PROVIDED RECORDS:

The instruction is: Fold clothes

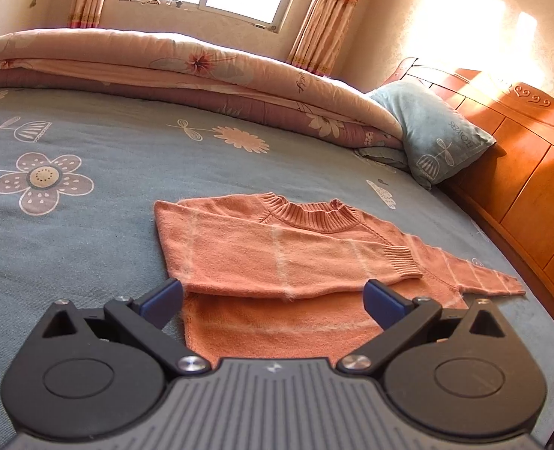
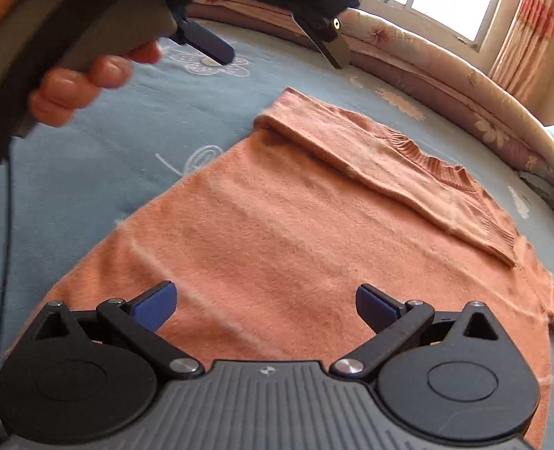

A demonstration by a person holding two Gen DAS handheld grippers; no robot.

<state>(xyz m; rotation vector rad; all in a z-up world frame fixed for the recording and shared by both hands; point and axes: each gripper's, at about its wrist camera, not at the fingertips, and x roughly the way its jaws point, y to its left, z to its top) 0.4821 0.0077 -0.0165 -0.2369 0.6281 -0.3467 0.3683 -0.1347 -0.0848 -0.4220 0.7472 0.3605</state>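
Sunlit bedroom; orange sweater (image 1: 277, 258) lies flat mid-bed (image 1: 89, 247), nearer the headboard edge, one sleeve folded across its chest. Left gripper (image 1: 273, 300) and right gripper (image 2: 265, 305) hover spread, empty. Judged next: pinch the outstretched sleeve (image 1: 479, 275), fold inward.

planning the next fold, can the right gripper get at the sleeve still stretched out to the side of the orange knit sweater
Probably yes: the right gripper hangs open over the orange knit sweater, and the stretched-out sleeve lies flat on the blue bedsheet, uncovered.
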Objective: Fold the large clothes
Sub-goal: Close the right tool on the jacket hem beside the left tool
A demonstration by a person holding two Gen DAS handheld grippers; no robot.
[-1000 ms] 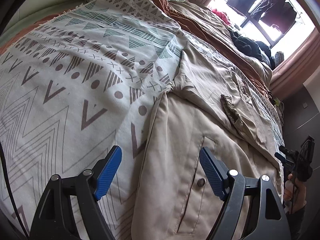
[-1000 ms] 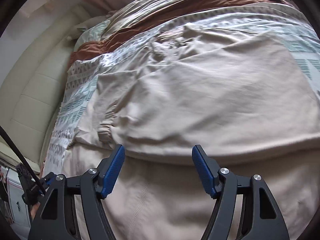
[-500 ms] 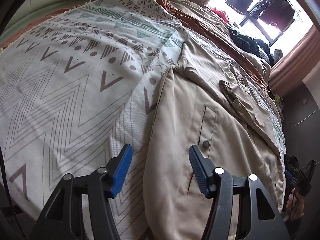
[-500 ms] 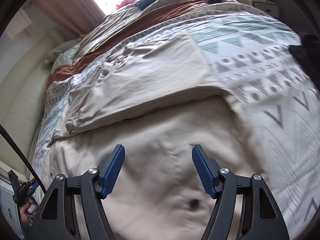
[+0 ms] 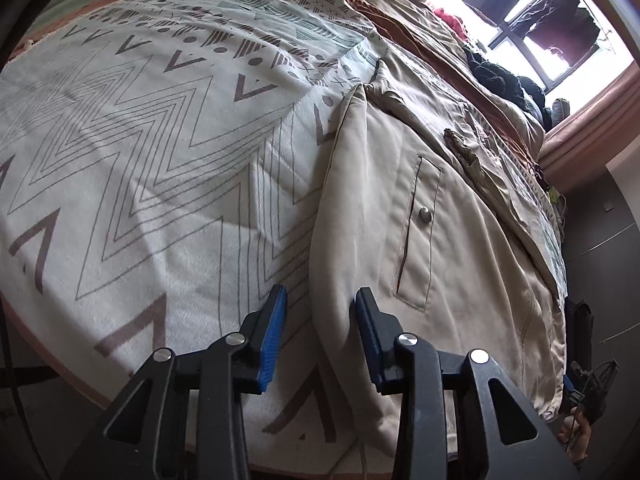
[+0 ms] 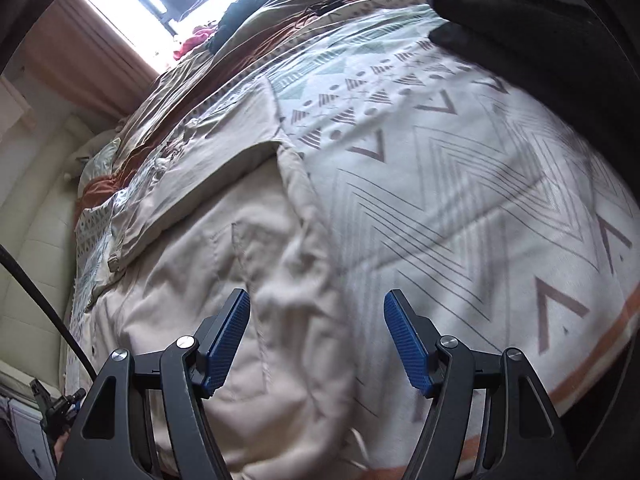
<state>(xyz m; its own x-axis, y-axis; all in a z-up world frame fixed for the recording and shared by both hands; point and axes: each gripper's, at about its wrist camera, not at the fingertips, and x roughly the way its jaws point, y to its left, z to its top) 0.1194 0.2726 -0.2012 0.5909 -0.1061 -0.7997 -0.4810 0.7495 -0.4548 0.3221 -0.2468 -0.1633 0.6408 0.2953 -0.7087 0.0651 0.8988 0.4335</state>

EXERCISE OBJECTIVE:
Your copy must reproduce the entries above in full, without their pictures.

YOUR SOLUTION:
The instruction is: Fold clothes


A demonstration by a person holding two Gen DAS handheld grippers; no robot.

<state>(xyz m; rotation vector rad; all in a z-up world frame fixed for the recording and shared by both hands; point and axes: each gripper's, at about its wrist camera, not at the fingertips, and x roughly the way its jaws point, y to its left, z to its top) 0.4821 0.0077 -0.0165 -0.2369 0.6281 -0.3467 0.3683 -0.1347 -0.0848 -0.4220 0.7472 0.3605</state>
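Sunlit bedroom; orange sweater (image 1: 277, 258) lies flat mid-bed (image 1: 89, 247), nearer the headboard edge, one sleeve folded across its chest. Left gripper (image 1: 273, 300) and right gripper (image 2: 265, 305) hover spread, empty. Judged next: pinch the outstretched sleeve (image 1: 479, 275), fold inward.

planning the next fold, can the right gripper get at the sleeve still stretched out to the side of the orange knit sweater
Probably yes: the right gripper hangs open over the orange knit sweater, and the stretched-out sleeve lies flat on the blue bedsheet, uncovered.
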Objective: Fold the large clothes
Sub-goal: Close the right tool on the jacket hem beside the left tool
A demonstration by a person holding two Gen DAS handheld grippers; no robot.
[-1000 ms] 
[-1000 ms] 
[-500 ms] 
[-500 ms] 
[+0 ms] 
[+0 ms] 
<state>(xyz m; its own x-axis, y-axis; all in a z-up world frame fixed for the recording and shared by both hands; point and axes: each gripper's, at about its wrist camera, not at the fingertips, and x roughly the way its jaws point, y to its left, z to its top) 0.1194 0.2726 -0.2012 0.5909 -0.1061 -0.7997 -0.4810 0.7495 -0.4548 0.3221 -0.2468 -0.1633 0.6408 0.2953 -0.7087 0.0651 0.8988 0.4335</state>

The exercise is done, with nothing left to add.